── Dataset content

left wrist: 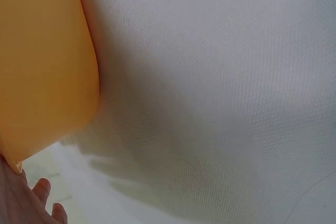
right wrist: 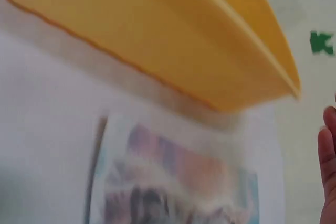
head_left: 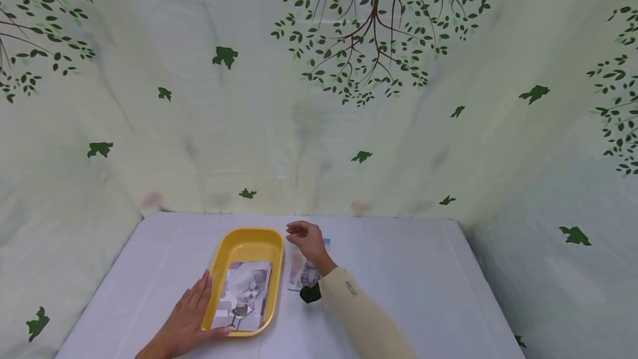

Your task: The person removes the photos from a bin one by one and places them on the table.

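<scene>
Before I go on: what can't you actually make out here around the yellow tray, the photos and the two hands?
- Head view: the right hand covers part of the photo on the table; its grip cannot be judged.
- Head view: the photo in the yellow tray is too small to read.
- Right wrist view: the table photo is blurred.
- Left wrist view: the left hand is cut off by the edge.

White-clothed table [head_left: 408,281] — yellow tray [head_left: 245,239] lying on it, loose photo [head_left: 301,273] just beside the tray

Small dark print on sleeve [head_left: 350,290], too tiny to read
</scene>
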Action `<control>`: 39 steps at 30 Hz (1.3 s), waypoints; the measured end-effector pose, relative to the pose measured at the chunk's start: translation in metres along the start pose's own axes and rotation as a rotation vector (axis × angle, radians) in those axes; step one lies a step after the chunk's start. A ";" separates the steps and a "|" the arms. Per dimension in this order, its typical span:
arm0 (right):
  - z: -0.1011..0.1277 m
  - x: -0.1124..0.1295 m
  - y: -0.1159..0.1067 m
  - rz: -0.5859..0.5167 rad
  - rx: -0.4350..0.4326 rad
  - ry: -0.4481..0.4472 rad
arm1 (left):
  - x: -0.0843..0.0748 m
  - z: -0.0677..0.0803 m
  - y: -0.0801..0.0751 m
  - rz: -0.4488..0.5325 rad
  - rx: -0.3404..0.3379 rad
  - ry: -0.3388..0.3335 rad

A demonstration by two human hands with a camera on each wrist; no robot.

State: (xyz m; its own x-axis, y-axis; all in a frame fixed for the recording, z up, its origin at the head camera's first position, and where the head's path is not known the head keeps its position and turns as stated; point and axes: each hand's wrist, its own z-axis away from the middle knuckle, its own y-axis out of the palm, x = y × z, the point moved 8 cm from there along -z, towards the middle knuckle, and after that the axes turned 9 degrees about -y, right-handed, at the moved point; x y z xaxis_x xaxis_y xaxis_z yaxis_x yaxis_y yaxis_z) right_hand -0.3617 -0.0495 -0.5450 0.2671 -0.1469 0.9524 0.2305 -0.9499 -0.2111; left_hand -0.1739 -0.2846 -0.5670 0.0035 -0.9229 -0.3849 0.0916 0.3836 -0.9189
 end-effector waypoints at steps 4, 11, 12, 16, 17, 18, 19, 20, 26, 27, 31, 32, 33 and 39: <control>0.007 0.012 0.023 -0.049 0.078 -0.019 | 0.000 -0.001 0.001 0.014 0.011 -0.003; 0.019 0.019 0.057 -0.138 0.186 -0.004 | 0.001 -0.002 0.002 0.020 0.041 -0.032; 0.021 0.019 0.061 -0.138 0.193 0.009 | 0.001 -0.002 0.002 0.019 0.039 -0.031; 0.027 0.023 0.075 -0.133 0.207 0.006 | 0.002 -0.002 0.003 0.016 0.032 -0.030; 0.029 0.024 0.078 -0.122 0.200 0.010 | 0.003 -0.002 0.004 0.016 0.032 -0.031; 0.031 0.024 0.081 -0.117 0.194 0.019 | 0.003 -0.002 0.004 0.019 0.035 -0.033; 0.032 0.025 0.085 -0.104 0.189 0.025 | 0.004 -0.003 0.004 0.023 0.037 -0.036; 0.034 0.025 0.088 -0.094 0.183 0.029 | 0.004 -0.003 0.005 0.031 0.044 -0.040; 0.041 0.021 0.106 -0.022 0.126 0.112 | 0.006 -0.004 0.006 0.000 0.072 -0.061; 0.042 0.020 0.108 -0.015 0.109 0.135 | 0.006 -0.005 0.006 -0.013 0.068 -0.059; 0.045 0.014 0.115 0.039 0.056 0.202 | 0.006 -0.005 0.005 -0.023 0.077 -0.069; 0.047 0.013 0.116 0.053 0.049 0.225 | 0.006 -0.005 0.005 -0.025 0.085 -0.074; 0.048 0.012 0.117 0.080 0.043 0.235 | 0.006 -0.004 0.005 -0.019 0.090 -0.076; 0.052 0.005 0.121 0.299 0.029 0.249 | 0.003 -0.003 0.003 -0.021 0.078 -0.055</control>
State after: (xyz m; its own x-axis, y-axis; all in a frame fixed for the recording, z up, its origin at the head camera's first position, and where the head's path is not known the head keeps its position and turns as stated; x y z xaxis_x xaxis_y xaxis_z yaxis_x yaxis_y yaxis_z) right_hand -0.2833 -0.1511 -0.5773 0.0925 -0.4819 0.8714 0.2042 -0.8473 -0.4902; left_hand -0.1768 -0.2864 -0.5715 0.0549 -0.9318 -0.3588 0.1694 0.3629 -0.9163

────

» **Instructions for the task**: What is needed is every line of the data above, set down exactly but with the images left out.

» **Exercise answer**:
left wrist: 
right wrist: 
head_left: 

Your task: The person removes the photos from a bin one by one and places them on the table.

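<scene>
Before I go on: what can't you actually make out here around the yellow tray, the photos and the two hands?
- Head view: the right hand covers part of the photo on the table; its grip cannot be judged.
- Head view: the photo in the yellow tray is too small to read.
- Right wrist view: the table photo is blurred.
- Left wrist view: the left hand is cut off by the edge.

White-clothed table [head_left: 408,281] — yellow tray [head_left: 245,239] lying on it, loose photo [head_left: 301,273] just beside the tray

Small dark print on sleeve [head_left: 350,290], too tiny to read
</scene>
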Action `<control>`: 39 steps at 30 Hz (1.3 s), waypoints; the measured end-effector pose, relative to the pose measured at the chunk's start: translation in metres along the start pose's own axes and rotation as a rotation vector (axis × angle, radians) in those axes; step one lies a step after the chunk's start. A ";" separates the steps and a "|" the arms. Per dimension in this order, its typical span:
arm0 (right):
  - z: -0.1011..0.1277 m
  - x: -0.1124..0.1295 m
  - y: -0.1159..0.1067 m
  - rz: -0.5859..0.5167 rad
  - rx: -0.4350..0.4326 rad
  - ry: -0.4481..0.4472 rad
arm1 (left):
  - x: -0.0843..0.0748 m
  - z: -0.0677..0.0803 m
  - y: -0.0801..0.0751 m
  - rz: -0.4488..0.5325 rad
  - rx: -0.3404..0.3379 rad
  - ry: -0.3388..0.3335 rad

A demonstration by two human hands with a camera on each wrist; no robot.

State: (xyz m; its own x-axis, y-axis; all in a frame fixed for the recording, z up, its origin at the head camera's first position, and where the head's path is not known the head keeps its position and turns as stated; point and axes: each hand's wrist, its own z-axis away from the middle knuckle, its own y-axis out of the palm, x = y × z, the point moved 8 cm from there along -z, towards the middle knuckle, and after that the axes turned 9 degrees about -y, right-handed, at the moved point; x y z xaxis_x xaxis_y xaxis_z yaxis_x yaxis_y yaxis_z) right_hand -0.3617 -0.0495 -0.5450 0.2671 -0.1469 0.9524 0.2305 -0.9499 -0.2111; left_hand -0.1739 -0.2846 -0.5670 0.0035 -0.9229 -0.3849 0.0916 0.3836 -0.9189
 end-effector waypoints at steps 4, 11, 12, 16, 17, 18, 19, 20, 26, 27, 31, 32, 33 and 39: <control>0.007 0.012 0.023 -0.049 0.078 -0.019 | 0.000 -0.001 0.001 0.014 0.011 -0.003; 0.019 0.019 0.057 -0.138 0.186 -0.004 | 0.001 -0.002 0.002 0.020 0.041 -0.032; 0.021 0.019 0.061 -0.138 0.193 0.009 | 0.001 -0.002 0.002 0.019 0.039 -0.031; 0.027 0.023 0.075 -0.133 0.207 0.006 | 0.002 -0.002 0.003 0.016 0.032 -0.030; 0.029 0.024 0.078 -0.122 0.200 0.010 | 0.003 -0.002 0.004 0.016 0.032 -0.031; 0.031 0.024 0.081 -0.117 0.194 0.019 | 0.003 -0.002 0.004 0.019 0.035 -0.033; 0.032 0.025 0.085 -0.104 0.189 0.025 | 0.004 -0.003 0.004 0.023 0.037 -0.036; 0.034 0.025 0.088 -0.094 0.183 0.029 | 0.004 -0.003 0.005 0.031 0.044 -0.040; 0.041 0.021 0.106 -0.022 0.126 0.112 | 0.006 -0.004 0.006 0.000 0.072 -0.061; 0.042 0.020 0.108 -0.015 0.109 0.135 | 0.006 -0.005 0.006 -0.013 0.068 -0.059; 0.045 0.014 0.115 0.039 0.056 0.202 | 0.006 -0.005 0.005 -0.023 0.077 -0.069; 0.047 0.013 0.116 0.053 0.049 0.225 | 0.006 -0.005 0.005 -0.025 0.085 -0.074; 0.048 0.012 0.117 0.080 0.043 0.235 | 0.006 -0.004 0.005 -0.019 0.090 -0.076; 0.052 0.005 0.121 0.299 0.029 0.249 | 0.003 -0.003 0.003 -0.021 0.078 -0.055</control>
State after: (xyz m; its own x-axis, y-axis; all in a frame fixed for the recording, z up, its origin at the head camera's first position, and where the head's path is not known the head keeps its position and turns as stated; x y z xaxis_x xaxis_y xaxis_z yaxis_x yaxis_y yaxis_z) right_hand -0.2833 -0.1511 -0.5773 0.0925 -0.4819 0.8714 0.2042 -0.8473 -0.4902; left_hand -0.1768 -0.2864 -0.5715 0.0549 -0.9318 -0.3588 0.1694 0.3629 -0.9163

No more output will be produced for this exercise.